Val Gibbons, of Seymour Drive, Dartmouth, writes:
Each and every day we learn, via the media, about reduced or cancelled funding by the Government or by councils. Police numbers, libraries, youth clubs, rural bus routes and street cleaning are just a few of the threatened services.
Perhaps among the most distressing for those immediately affected is the sudden closure of a residential home. The often very elderly folk have worked hard for most of their lives, with few of the perks that today’s employees expect, and are being failed in their most vulnerable years.
For those who have strived to own their own property, or who have saved prudently, that investment funds their care.
If residential care is deemed to be too expensive to provide and is no longer available to those in need, there can be no peace of mind, and this will be an increasingly worrying concern to all of us – our elderly family members and for our own unforeseeable futures. Insecurity is, in itself, damaging to our health.

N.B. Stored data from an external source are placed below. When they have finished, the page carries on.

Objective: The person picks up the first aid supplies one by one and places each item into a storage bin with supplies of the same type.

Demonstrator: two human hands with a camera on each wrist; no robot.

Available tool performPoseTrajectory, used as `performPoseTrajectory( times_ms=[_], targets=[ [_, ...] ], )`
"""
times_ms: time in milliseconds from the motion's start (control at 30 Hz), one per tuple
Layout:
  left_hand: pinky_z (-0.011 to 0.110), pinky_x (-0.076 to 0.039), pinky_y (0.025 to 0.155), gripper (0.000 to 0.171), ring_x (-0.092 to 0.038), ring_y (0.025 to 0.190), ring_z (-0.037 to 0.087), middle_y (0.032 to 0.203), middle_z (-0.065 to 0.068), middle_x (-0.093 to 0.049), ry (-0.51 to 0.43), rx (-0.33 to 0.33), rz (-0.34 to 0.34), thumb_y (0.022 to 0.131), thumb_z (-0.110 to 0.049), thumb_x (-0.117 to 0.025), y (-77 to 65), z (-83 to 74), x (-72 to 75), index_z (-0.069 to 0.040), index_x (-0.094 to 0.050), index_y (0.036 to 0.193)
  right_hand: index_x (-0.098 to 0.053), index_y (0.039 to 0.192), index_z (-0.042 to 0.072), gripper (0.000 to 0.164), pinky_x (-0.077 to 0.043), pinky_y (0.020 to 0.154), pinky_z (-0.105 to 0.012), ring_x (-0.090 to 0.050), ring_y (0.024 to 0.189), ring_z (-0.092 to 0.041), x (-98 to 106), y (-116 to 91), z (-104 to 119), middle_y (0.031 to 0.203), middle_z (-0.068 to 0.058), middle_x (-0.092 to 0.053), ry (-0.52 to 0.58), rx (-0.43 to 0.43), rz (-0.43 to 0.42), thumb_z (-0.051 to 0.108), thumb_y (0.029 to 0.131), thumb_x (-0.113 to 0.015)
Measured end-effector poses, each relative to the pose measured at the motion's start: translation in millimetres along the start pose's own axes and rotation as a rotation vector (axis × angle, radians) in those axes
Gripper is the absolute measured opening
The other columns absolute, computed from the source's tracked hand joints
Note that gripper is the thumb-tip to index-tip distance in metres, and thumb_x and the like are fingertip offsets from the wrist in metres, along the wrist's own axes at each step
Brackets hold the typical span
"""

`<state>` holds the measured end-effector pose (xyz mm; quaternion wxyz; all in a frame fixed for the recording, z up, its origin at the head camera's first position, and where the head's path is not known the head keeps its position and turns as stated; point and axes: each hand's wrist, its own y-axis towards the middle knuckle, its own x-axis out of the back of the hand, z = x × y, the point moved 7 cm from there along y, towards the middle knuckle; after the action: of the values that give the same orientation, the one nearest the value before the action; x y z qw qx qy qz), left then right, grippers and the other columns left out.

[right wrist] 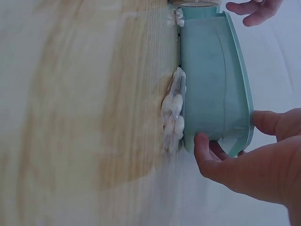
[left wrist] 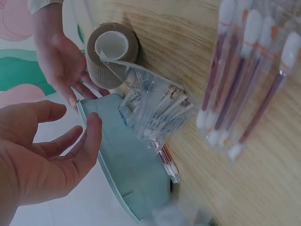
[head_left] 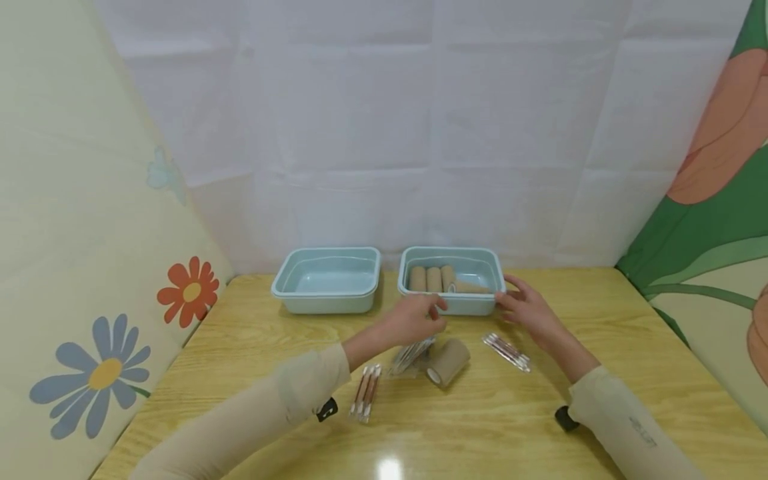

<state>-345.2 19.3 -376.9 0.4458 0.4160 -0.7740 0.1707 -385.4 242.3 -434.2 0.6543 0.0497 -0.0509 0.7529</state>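
Note:
My right hand (head_left: 531, 315) holds the right front corner of a light blue plastic bin (head_left: 471, 307), thumb and fingers against its rim and wall. Inside that bin are several tan bandage rolls (head_left: 434, 279), one lying on its side. In front of the same bin hovers my left hand (head_left: 417, 319), fingers loosely bent and nothing between them. Below it on the table are a clear bag of white-tipped sticks (left wrist: 160, 108) and a tan bandage roll (head_left: 451, 362). Packs of cotton swabs lie to either side, one pack at left (head_left: 365, 393) and another pack at right (head_left: 506, 352).
A second light blue bin (head_left: 330, 304), with nothing in it, stands to the left of the first. Both sit near the back edge of the wooden table (head_left: 480, 433), before a white cloth (head_left: 360, 133). Flowered panels border the left and right sides.

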Motion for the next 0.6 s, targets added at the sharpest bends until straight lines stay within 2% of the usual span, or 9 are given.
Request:
performPoseTrajectory(
  times_ms=[200, 433, 600],
  targets=[
    [0.033, -0.054, 0.079, 0.034, -0.066, 0.092, 0.022, 0.1, 0.01, -0.071, 0.025, 0.006, 0.078, 0.097, -0.019, -0.067, -5.1, -0.8, -10.7, 0.001, -0.065, 0.125, -0.021, 0.16, 0.0, 0.064, -0.045, 0.102, -0.052, -0.048, 0.13, -0.048, -2, -2, 2, 0.149, -0.038, -0.037, -0.003, 0.003, 0.01, 0.016, 0.107, -0.053],
    [0.031, -0.053, 0.077, 0.043, -0.065, 0.095, 0.02, 0.108, 0.011, -0.07, 0.016, 0.083, 0.163, 0.098, -0.029, -0.066, -11.3, 1.9, -25.1, -0.005, -0.062, 0.135, -0.021, 0.16, 0.0, 0.064, -0.045, 0.102, -0.052, -0.048, 0.129, -0.048, -2, -1, 3, 0.148, -0.038, -0.037, 0.003, 0.012, 0.012, 0.016, 0.107, -0.053],
    [0.029, -0.052, 0.079, 0.047, -0.065, 0.097, 0.019, 0.106, 0.011, -0.071, 0.022, 0.035, 0.15, 0.094, -0.028, -0.07, -13.7, -1.0, -32.2, -0.003, -0.063, 0.133, -0.022, 0.16, 0.001, 0.063, -0.044, 0.103, -0.053, -0.048, 0.13, -0.048, -1, -1, 2, 0.148, -0.037, -0.038, 0.017, 0.009, 0.01, 0.014, 0.107, -0.053]
  ],
)
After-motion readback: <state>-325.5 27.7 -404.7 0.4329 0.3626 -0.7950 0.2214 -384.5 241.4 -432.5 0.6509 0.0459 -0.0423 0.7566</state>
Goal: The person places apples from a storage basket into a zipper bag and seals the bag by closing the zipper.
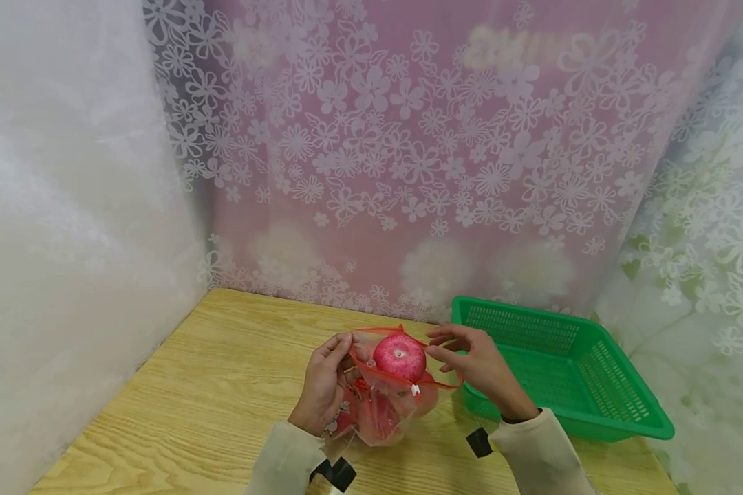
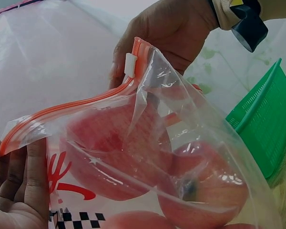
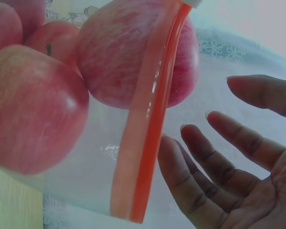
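Observation:
A clear zip bag (image 1: 380, 416) with a red-orange seal strip (image 2: 81, 101) and red print stands on the table, its mouth spread apart. Several red apples are inside it, and one apple (image 1: 399, 357) sits high in the opening. My left hand (image 1: 323, 381) pinches the left end of the bag's rim between thumb and fingers. At the other side of the mouth is my right hand (image 1: 479, 364), its fingers spread and holding nothing, fingertips close beside the seal strip. A white slider (image 2: 130, 65) sits on the strip.
A green plastic basket (image 1: 625, 430) with slotted walls stands right of the bag, close beside my right forearm. Under everything is a wood-grain table (image 1: 223, 371). Flower-patterned sheeting (image 1: 371, 172) rises behind the table and along both sides.

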`<state>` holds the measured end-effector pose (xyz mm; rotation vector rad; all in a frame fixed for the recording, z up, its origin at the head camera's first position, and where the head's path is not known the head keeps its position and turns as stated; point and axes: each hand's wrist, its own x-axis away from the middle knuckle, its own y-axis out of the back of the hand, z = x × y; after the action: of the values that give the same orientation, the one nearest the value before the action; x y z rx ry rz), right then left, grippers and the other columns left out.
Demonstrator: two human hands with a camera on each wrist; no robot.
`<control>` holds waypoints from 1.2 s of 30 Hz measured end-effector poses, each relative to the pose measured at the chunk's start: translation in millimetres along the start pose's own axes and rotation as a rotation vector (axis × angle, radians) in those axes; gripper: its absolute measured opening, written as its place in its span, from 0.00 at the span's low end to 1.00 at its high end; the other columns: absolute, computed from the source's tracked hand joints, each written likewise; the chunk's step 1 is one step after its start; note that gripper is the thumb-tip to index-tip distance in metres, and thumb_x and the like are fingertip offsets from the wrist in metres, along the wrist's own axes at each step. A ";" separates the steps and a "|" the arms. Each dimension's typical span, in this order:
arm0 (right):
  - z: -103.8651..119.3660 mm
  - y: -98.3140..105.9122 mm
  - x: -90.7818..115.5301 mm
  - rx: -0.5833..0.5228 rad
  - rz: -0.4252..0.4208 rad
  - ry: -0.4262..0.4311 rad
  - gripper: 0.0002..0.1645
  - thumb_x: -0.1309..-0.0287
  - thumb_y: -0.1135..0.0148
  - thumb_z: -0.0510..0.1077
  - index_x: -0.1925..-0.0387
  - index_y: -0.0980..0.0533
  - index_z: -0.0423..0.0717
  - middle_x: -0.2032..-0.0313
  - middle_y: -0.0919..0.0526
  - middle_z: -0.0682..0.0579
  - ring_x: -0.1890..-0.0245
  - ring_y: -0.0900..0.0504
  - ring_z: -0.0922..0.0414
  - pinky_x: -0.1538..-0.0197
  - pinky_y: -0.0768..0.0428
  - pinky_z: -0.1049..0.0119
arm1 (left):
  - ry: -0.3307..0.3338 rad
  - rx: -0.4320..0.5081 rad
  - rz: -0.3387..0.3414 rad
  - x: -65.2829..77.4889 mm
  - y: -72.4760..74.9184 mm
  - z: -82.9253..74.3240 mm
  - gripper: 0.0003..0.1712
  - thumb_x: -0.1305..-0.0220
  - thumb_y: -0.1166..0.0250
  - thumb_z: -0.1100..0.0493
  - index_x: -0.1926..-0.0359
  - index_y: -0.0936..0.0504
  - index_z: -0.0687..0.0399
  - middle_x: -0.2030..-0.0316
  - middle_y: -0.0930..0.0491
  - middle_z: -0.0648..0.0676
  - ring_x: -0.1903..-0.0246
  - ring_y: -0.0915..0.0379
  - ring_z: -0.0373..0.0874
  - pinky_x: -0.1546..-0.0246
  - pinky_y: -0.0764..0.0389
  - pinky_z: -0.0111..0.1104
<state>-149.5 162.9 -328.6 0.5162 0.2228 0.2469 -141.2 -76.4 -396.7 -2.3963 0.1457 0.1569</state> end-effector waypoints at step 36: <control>-0.3 -36.8 44.5 0.193 0.055 0.026 0.17 0.43 0.34 0.57 0.73 0.23 0.48 0.79 0.24 0.55 0.80 0.30 0.62 0.76 0.28 0.68 | -0.006 -0.003 0.001 1.1 -0.5 -0.7 0.11 0.26 0.48 0.59 0.64 0.20 0.53 0.75 0.17 0.48 0.72 0.18 0.36 0.68 0.17 0.28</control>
<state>-101.1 144.9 -354.2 0.7118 0.2596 0.2873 -140.0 -76.6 -396.1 -2.3984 0.1443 0.1647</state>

It was with these considerations in mind that I was incensed by recent coverage in The Daily Telegraph about how some failed asylum seekers are being cosseted in a former luxury hotel in west Sussex.
Run by the Home Office, this secure, country manor-type accommodation, set in beautiful surroundings, cost the taxpayer nearly £6.4m pounds in its first nine months between 2014 and ‘15, despite only being occupied for around 40 nights. The cost of a stay in Cedars House equated to more than £457,000 for each of the few families who resided there.
Being en route to deportation, having been judged as being unqualified to claim asylum, these families are having ridiculous and unjustifiable expense wasted on them. There will most certainly be cheaper and more basic accommodation nearby for what is, after all, just a short stay. Flying them home privately would no doubt save us money.
I forwarded the article to Dr Sarah Wollaston MP, who emailed me the comment
from the Home Office. You’ve guessed it: it justified its profligacy with our money, claiming that those concerned were vulnerable.
Hard-working MPs must despair when addressing their local poor.
Full details can be read online, and it genuinely is worth knowing what the Government will splash out on people from other countries.
Although I’d advise that you avoid the article if you suffer from high blood pressure.